- [The task] Whenever a line below includes the string "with", show it.

- [Dataset excerpt]
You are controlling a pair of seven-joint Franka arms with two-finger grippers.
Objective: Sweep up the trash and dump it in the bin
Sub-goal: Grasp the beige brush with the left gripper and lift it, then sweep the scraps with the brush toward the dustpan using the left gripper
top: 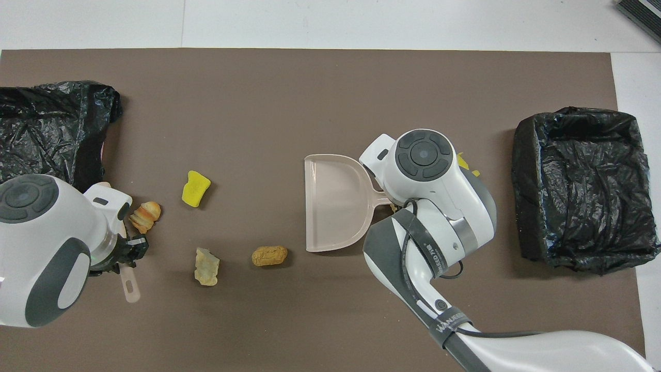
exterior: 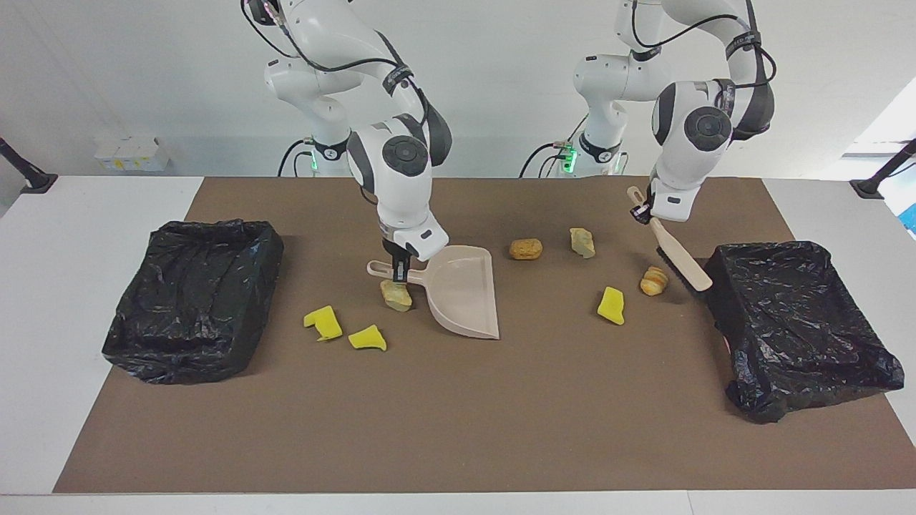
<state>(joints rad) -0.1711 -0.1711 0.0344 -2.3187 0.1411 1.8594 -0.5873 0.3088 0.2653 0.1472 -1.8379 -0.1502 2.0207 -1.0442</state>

- [Answer section]
You are controlling a pair of seven-joint Franka arms with two-finger grippers.
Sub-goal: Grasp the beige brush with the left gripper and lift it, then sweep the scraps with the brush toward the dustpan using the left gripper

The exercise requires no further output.